Learn the internal iliac artery anatomy with our article, videos and quizzes.
Common Iliac artery aneurysms- Aneurysms of the common iliac artery do occasionally occur. 10-20% of abdominal aortic aneurysms is associated with aneurysm of the common iliac artery. They are usually asymptomatic, but may present with hydronephrosis (due to ureteric blockage), neurological symptoms (sciatic nerve compression). If they rupture then symptoms include shock, and abdominal pain.
Surgical relevance- The ureters run underneath the uterine arteries (hence the saying, ‘water under the bridge’). It can be damaged in operation to the uterus such as hysterectomy.

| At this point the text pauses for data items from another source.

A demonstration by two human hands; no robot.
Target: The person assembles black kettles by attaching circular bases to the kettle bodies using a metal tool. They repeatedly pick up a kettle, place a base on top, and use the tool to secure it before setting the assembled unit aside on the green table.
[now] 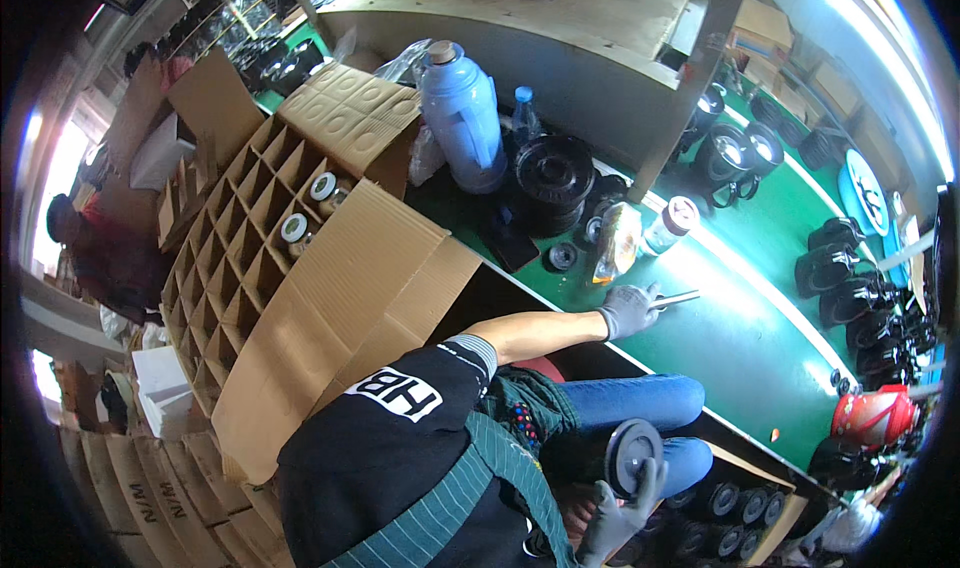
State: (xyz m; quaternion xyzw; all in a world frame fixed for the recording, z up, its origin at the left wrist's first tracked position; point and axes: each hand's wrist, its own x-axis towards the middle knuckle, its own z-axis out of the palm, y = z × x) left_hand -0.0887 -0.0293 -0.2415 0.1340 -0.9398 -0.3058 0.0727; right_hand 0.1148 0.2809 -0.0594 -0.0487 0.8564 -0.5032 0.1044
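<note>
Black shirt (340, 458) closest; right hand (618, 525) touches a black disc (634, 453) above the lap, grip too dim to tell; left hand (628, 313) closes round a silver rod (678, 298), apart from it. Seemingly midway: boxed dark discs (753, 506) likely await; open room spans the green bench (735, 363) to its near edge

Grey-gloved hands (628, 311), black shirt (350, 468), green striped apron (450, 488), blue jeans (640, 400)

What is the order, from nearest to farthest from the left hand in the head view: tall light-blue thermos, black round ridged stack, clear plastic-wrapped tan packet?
1. Clear plastic-wrapped tan packet: just above the left hand.
2. Black round ridged stack: farther, up-left of the packet.
3. Tall light-blue thermos: farthest, leftmost of the three.
</note>
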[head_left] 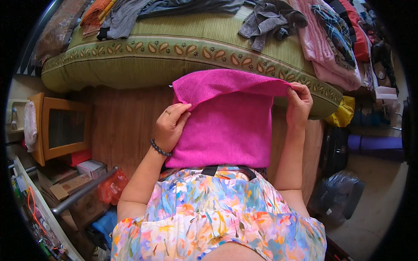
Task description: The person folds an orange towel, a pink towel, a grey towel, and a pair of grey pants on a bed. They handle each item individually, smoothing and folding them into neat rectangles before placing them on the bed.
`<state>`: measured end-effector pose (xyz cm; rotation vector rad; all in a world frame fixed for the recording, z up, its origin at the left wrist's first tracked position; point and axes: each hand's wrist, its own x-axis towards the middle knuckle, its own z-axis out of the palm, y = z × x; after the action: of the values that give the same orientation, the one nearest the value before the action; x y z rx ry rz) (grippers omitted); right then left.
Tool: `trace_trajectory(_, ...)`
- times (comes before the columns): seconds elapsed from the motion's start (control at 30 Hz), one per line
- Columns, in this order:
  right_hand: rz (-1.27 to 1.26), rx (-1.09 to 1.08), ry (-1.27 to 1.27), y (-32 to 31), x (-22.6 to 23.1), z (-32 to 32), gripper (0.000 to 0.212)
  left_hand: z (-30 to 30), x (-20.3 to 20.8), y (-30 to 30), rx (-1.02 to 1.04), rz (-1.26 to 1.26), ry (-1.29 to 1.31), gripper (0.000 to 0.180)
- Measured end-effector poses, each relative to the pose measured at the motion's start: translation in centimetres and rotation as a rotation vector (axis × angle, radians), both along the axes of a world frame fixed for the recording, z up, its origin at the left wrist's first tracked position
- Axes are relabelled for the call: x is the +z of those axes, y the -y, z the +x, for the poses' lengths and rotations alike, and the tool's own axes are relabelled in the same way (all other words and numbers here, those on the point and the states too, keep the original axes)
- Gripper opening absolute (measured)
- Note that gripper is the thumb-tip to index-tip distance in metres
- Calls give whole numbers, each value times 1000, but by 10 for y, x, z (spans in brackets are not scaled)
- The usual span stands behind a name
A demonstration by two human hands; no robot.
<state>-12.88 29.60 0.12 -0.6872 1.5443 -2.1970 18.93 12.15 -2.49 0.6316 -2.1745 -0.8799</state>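
A bright pink towel (226, 130) hangs spread out in front of my body, its upper part folded over toward me. My left hand (170, 126), with a ring and a dark bead bracelet, pinches the towel's left edge. On the other side, my right hand (299, 103) grips the upper right corner between thumb and fingers. The folded flap sags between the two hands. A small white tag shows at the towel's upper left edge.
Ahead is a bed with a green patterned cover (183, 37), bearing a grey cloth (272, 21), a striped garment (126, 17) and a pink blanket (326, 52). A wooden cabinet (65, 124) and cardboard boxes (80, 195) stand left. Dark bags (337, 195) lie right.
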Motion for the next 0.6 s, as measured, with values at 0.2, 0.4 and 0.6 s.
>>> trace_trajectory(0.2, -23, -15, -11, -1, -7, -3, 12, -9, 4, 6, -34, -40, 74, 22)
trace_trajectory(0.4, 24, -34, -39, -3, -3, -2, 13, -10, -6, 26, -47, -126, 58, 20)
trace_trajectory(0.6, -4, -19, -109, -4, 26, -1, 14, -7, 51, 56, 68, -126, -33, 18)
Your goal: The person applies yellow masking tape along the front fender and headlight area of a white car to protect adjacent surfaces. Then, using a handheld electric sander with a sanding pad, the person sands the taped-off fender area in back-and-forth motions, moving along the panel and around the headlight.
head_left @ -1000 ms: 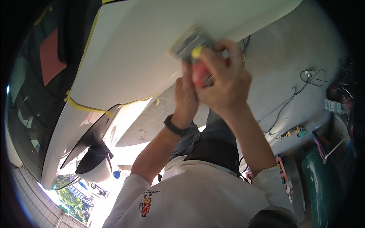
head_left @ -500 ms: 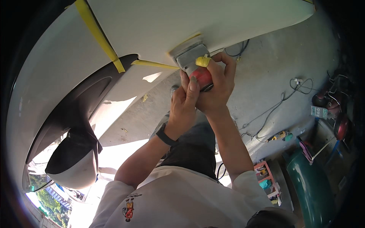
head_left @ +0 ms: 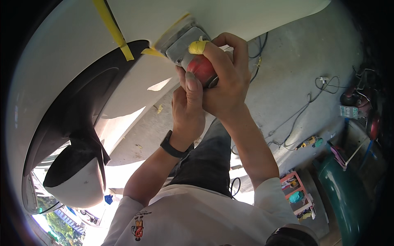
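Both my hands are closed round an electric sander (head_left: 202,69) with a red body and a grey rectangular pad housing. Its pad lies against a white car panel (head_left: 164,14), by a strip of yellow masking tape (head_left: 152,52). My left hand (head_left: 189,106) wraps the near left side, thumb along the red body. My right hand (head_left: 227,80) grips from the right, one finger wrapped in yellow tape and reaching over the grey housing. The pad's far edge looks blurred.
On the left are the car's window trim (head_left: 78,96) and wing mirror (head_left: 78,180). Another yellow tape strip (head_left: 115,30) crosses the panel. Cables (head_left: 301,110), a yellow-and-green power tool (head_left: 310,142), a pink shelf unit (head_left: 296,192) and a green rounded object (head_left: 340,197) stand or lie at right.
Both hands have moved the sander up and to the left across the panel, nearer the window trim's corner. It now covers part of the tape strip. The grip looks the same.
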`<state>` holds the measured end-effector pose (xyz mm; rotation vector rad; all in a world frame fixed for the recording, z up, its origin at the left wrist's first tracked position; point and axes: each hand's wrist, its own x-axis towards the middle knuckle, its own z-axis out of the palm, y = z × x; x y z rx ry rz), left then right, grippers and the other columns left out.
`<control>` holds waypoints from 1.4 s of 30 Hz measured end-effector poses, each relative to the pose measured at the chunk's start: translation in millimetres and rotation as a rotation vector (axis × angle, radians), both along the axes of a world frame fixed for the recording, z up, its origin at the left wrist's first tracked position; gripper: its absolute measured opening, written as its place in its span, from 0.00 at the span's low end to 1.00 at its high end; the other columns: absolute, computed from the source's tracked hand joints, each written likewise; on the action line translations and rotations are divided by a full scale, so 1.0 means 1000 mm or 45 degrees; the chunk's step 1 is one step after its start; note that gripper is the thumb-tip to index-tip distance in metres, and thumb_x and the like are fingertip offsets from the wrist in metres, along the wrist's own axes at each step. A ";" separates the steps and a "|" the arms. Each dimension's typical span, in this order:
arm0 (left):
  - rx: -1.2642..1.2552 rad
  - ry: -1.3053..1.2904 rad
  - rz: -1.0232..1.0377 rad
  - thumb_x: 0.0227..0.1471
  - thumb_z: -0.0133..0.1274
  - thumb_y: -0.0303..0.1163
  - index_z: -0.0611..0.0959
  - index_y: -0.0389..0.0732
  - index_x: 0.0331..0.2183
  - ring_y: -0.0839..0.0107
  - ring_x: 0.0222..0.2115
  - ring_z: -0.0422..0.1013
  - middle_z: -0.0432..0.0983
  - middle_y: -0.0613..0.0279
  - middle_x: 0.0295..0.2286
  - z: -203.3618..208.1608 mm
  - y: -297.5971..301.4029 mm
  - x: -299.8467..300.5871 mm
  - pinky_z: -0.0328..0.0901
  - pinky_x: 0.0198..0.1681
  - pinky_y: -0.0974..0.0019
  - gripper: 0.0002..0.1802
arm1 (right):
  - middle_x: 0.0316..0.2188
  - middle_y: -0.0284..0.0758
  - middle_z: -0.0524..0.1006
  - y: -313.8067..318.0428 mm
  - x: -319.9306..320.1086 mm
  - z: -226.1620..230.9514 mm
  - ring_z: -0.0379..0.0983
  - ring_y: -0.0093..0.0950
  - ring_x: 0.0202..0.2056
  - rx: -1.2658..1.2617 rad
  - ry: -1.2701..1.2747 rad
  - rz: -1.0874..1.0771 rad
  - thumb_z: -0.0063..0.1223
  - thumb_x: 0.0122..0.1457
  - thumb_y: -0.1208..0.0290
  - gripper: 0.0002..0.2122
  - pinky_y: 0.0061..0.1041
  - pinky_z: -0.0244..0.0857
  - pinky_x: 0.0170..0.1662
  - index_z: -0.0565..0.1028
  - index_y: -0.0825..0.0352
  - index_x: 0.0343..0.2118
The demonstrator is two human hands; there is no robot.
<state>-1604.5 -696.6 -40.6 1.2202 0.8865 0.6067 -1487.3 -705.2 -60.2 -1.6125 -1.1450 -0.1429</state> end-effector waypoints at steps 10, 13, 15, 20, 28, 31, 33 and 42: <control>-0.136 0.188 -0.109 0.72 0.42 0.60 0.81 0.32 0.33 0.74 0.26 0.68 0.75 0.61 0.22 -0.054 -0.013 -0.001 0.65 0.31 0.62 0.37 | 0.46 0.39 0.72 -0.029 -0.002 -0.052 0.77 0.33 0.29 -0.088 0.030 -0.092 0.80 0.42 0.64 0.23 0.31 0.74 0.28 0.81 0.59 0.42; -0.098 0.272 -0.167 0.72 0.44 0.58 0.80 0.32 0.29 0.75 0.24 0.66 0.71 0.60 0.19 -0.061 -0.012 0.003 0.63 0.29 0.61 0.36 | 0.45 0.39 0.72 -0.031 0.004 -0.060 0.76 0.32 0.29 -0.029 0.034 -0.109 0.80 0.41 0.64 0.24 0.30 0.73 0.27 0.81 0.59 0.42; -0.140 0.281 -0.166 0.71 0.44 0.57 0.80 0.29 0.30 0.74 0.25 0.66 0.73 0.61 0.20 -0.056 -0.011 0.000 0.63 0.30 0.61 0.36 | 0.45 0.39 0.72 -0.027 0.004 -0.056 0.76 0.32 0.29 -0.053 -0.023 -0.096 0.80 0.40 0.64 0.24 0.30 0.73 0.26 0.81 0.58 0.43; -0.120 0.071 0.017 0.71 0.47 0.56 0.81 0.29 0.34 0.77 0.28 0.66 0.75 0.63 0.23 -0.039 -0.006 -0.015 0.64 0.32 0.63 0.34 | 0.47 0.39 0.71 -0.020 -0.012 -0.040 0.76 0.32 0.29 -0.042 0.048 -0.032 0.80 0.38 0.63 0.25 0.28 0.73 0.25 0.81 0.58 0.42; -0.157 0.362 -0.259 0.70 0.49 0.55 0.80 0.30 0.28 0.76 0.27 0.66 0.73 0.62 0.21 -0.069 -0.006 -0.003 0.64 0.30 0.63 0.34 | 0.46 0.40 0.71 -0.034 0.000 -0.069 0.77 0.34 0.29 -0.037 0.016 -0.155 0.80 0.42 0.64 0.25 0.31 0.74 0.27 0.79 0.60 0.43; -0.170 0.250 -0.133 0.72 0.43 0.57 0.80 0.29 0.33 0.76 0.29 0.68 0.77 0.62 0.25 -0.052 -0.010 0.004 0.65 0.34 0.63 0.36 | 0.45 0.39 0.71 -0.031 0.002 -0.049 0.78 0.33 0.29 -0.131 0.062 -0.093 0.80 0.42 0.63 0.25 0.31 0.74 0.26 0.79 0.60 0.43; -0.174 0.140 -0.050 0.73 0.38 0.59 0.80 0.28 0.43 0.74 0.35 0.72 0.80 0.59 0.32 -0.031 -0.006 0.009 0.68 0.42 0.65 0.37 | 0.44 0.37 0.71 -0.021 0.007 -0.025 0.78 0.33 0.27 -0.169 0.086 -0.047 0.79 0.41 0.64 0.24 0.32 0.74 0.26 0.80 0.57 0.43; -0.421 0.060 -0.033 0.73 0.29 0.62 0.66 0.33 0.64 0.72 0.53 0.70 0.73 0.58 0.55 -0.023 -0.010 0.046 0.66 0.57 0.68 0.42 | 0.44 0.37 0.73 -0.018 0.050 0.009 0.77 0.30 0.25 -0.284 -0.012 0.078 0.77 0.44 0.62 0.24 0.29 0.72 0.25 0.80 0.60 0.45</control>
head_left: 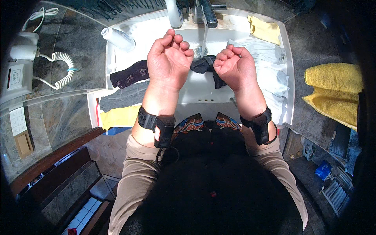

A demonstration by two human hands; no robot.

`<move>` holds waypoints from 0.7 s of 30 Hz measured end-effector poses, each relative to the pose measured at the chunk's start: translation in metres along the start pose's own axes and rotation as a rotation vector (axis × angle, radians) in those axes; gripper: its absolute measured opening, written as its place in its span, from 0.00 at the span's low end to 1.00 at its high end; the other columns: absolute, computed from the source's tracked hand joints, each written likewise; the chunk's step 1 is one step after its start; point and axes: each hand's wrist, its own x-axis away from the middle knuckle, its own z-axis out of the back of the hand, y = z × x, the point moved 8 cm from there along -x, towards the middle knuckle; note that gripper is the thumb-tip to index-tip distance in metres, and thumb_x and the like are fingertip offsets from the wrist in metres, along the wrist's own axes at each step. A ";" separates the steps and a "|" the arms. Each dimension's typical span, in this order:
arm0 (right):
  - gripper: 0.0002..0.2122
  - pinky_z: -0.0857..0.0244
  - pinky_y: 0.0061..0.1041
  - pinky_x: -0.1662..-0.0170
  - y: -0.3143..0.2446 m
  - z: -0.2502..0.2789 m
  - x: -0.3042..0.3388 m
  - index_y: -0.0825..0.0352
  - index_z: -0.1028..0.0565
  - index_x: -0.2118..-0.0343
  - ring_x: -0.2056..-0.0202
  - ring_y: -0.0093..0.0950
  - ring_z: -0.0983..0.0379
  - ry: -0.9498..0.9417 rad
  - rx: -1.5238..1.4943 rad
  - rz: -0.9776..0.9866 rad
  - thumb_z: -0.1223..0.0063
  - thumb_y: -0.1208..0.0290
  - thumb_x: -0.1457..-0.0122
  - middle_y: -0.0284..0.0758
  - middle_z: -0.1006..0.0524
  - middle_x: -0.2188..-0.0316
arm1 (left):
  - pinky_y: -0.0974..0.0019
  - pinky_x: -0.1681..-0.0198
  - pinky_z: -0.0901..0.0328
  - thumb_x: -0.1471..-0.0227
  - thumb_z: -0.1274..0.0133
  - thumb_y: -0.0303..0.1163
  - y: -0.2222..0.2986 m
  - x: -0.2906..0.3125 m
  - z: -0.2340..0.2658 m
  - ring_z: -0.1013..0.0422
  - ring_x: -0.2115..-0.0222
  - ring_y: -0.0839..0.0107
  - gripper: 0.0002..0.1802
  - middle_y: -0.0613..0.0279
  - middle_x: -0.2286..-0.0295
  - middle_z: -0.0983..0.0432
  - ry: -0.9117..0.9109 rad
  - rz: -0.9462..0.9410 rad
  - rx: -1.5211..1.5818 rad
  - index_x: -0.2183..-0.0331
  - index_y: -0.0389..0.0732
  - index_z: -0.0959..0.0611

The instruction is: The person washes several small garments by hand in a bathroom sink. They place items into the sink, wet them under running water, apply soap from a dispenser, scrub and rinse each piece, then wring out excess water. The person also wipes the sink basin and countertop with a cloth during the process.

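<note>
Both my hands hover palm up over a white sink (196, 92), fingers loosely curled and palms bare. My left hand (169, 62) is nearest a dark patterned cloth (129, 74) lying over the sink's left side. My right hand (236, 68) is beside a dark crumpled cloth (201, 65) in the basin, and partly covers it. Between my hands a thin stream of water runs from the metal faucet (209, 17) toward the drain (201, 51). Black devices are strapped round both wrists.
At left lie a grey cloth (123, 96) and a yellow cloth (122, 117); pale cloths (270, 74) and a folded yellow cloth (264, 29) lie right. A white bottle (118, 39) leans by the rim. A yellow towel (333, 90) is far right, a coiled white cord (64, 70) far left.
</note>
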 end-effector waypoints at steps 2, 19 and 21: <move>0.02 0.46 0.23 0.70 0.002 -0.003 -0.003 0.64 0.36 0.73 0.76 0.23 0.43 -0.039 -0.004 -0.016 0.60 0.73 0.47 0.27 0.39 0.80 | 0.68 0.66 0.40 0.51 0.53 0.31 -0.001 0.000 -0.001 0.37 0.72 0.71 0.08 0.67 0.73 0.32 -0.003 0.021 -0.001 0.65 0.43 0.26; 0.06 0.42 0.33 0.65 -0.024 0.220 -0.101 0.56 0.30 0.69 0.70 0.25 0.36 0.697 0.638 -0.151 0.57 0.63 0.46 0.28 0.29 0.70 | 0.71 0.71 0.32 0.45 0.59 0.32 -0.070 -0.053 0.248 0.27 0.72 0.72 0.12 0.65 0.69 0.23 0.537 0.428 -0.443 0.61 0.42 0.23; 0.06 0.41 0.33 0.65 -0.039 0.227 -0.106 0.58 0.31 0.68 0.70 0.25 0.36 0.705 0.908 -0.094 0.56 0.64 0.46 0.29 0.31 0.72 | 0.71 0.70 0.31 0.44 0.59 0.32 -0.069 -0.062 0.247 0.26 0.71 0.72 0.13 0.64 0.67 0.24 0.525 0.418 -0.510 0.60 0.43 0.24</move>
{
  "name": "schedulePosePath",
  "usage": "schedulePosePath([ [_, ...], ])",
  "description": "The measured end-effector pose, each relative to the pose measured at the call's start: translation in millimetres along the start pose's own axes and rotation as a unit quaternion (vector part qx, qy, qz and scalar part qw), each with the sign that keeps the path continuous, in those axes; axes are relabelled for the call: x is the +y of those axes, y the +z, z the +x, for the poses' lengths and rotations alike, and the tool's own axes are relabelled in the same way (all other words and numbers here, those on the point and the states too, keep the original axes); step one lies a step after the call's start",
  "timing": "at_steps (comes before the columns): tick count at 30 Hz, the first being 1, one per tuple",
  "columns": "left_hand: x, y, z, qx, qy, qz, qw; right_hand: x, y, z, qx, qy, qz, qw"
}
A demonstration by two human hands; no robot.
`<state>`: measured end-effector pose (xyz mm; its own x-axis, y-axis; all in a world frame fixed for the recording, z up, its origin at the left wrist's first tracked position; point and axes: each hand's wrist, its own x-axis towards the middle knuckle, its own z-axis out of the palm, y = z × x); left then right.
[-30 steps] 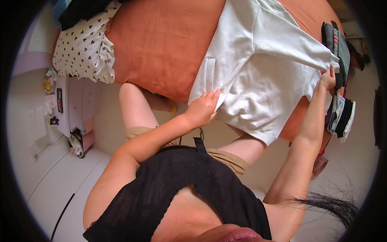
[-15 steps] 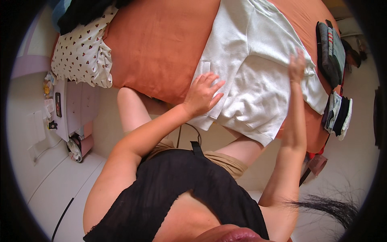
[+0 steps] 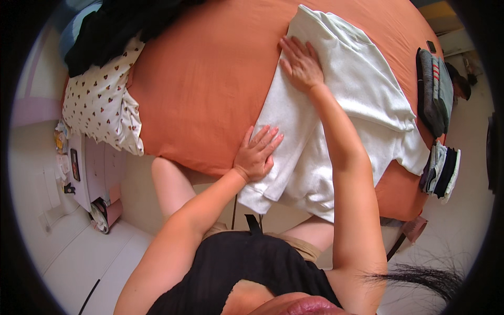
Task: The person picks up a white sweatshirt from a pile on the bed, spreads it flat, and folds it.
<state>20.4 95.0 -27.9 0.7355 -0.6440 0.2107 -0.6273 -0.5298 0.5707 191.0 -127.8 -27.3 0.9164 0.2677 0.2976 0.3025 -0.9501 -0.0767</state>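
A white long-sleeved sweatshirt point(image 3: 362, 89) lies spread over the orange bedsheet point(image 3: 205, 79), its lower hem hanging past the bed's near edge. One sleeve runs down its left side toward me. My left hand point(image 3: 257, 154) rests flat with fingers spread on the lower part of that sleeve, near the cuff. Farther up, my right hand point(image 3: 303, 65) lies flat on the garment's upper left, close to its left edge, fingers extended. Neither hand grips the cloth. My right forearm passes over the middle of the sweatshirt and hides part of it.
On the far left are a patterned white pillow point(image 3: 102, 100) and a heap of dark clothes point(image 3: 115, 37). Folded dark garments point(image 3: 433, 89) sit at the bed's right edge, with another folded stack point(image 3: 441, 170) nearer me. A small cabinet point(image 3: 97, 163) stands at left.
My right hand has moved left across the sweatshirt from its right side to its upper left. My left hand remains on the left sleeve, now nearer the cuff. The view has shifted slightly.
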Motion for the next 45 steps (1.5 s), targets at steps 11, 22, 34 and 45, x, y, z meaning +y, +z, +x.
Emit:
schedulePosePath([
  [11,-2,1,-4,-0.011,-0.01,-0.016,1.0,97,45,118,0.016,0.094,-0.03,0.995],
  [22,-6,6,0,0.002,0.004,-0.028,1.0,90,45,54,0.238,-0.07,-0.055,0.967],
  [34,-7,11,2,0.034,0.011,0.016,0.999,-76,-29,-118,-0.033,0.01,0.087,0.996],
  [45,-5,11,0,0.029,-0.007,0.031,0.999,-34,-9,-33,0.041,0.08,0.066,0.994],
])
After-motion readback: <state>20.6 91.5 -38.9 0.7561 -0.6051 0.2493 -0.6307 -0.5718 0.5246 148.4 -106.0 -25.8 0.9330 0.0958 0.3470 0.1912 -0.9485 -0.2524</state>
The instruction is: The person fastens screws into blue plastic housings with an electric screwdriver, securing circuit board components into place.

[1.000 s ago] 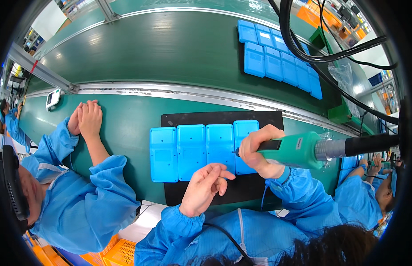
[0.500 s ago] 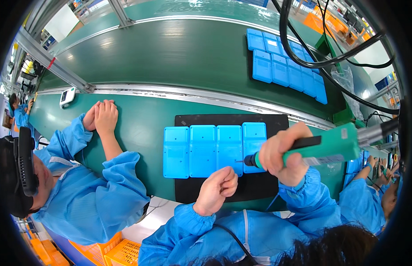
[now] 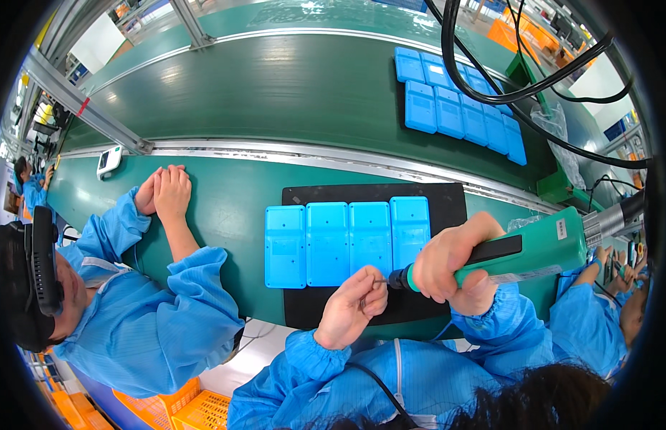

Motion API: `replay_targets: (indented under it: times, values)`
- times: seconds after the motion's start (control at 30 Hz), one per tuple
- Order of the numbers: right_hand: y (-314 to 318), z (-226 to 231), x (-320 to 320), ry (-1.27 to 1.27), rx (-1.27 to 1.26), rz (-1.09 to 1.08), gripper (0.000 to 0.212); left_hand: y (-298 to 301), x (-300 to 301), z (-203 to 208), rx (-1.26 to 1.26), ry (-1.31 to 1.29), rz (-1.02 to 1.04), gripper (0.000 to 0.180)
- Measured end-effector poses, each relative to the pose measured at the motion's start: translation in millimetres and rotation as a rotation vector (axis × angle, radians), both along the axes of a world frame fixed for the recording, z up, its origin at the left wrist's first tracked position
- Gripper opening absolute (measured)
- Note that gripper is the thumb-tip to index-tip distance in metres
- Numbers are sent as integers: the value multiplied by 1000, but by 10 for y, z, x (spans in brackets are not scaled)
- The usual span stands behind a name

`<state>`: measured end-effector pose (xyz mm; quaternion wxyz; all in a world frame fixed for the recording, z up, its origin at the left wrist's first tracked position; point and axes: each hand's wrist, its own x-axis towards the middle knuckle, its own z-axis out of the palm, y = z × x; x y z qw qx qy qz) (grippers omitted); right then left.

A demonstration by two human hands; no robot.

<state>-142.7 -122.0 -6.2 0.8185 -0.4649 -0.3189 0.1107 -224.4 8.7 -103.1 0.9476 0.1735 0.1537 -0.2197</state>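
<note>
My right hand (image 3: 458, 261) is wrapped around a green electric screwdriver (image 3: 530, 251), held level with its bit pointing left. The bit (image 3: 381, 281) meets the fingertips of my left hand (image 3: 353, 307), which is closed in a pinch. Something small and dark shows between those fingers, too small to name. Just beyond my hands, several blue plastic housings (image 3: 348, 244) lie side by side on a black mat (image 3: 376, 192). Small dark holes dot their upward faces. The rightmost housing (image 3: 410, 229) is partly hidden by my right hand.
A metal rail (image 3: 276, 150) divides the green bench from a belt (image 3: 276, 86) bearing more blue housings (image 3: 462, 115). Black cables (image 3: 526, 97) loop overhead at right. At left, a co-worker's hands (image 3: 168, 190) rest together near a white device (image 3: 109, 162). Other workers sit right.
The screwdriver has shifted slightly left and down, away from the rightmost housing, so its bit now reaches my left fingertips. My left hand has barely moved.
</note>
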Motion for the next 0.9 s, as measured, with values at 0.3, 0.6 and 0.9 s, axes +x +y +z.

Severe haemorrhage in the lower limb can be reduced by ligation of the internal iliac artery while surgical repair takes place. The pelvis also has significant collateral circulation which is able to ensure an adequate blood supply even in the event of vascular compromise.
EVAR (endovascular aneurysm repair)- This is a procedure for the repair of abdominal aortic aneurysm, it involves the insertion of a trouser leg graft into the femoral artery, and the graft will expand and close any leakage in the abdominal aorta. This minimally invasive approach reduces post-procedure morbidity, but leads to higher rates of some complications e.g. aortoenteric fistula.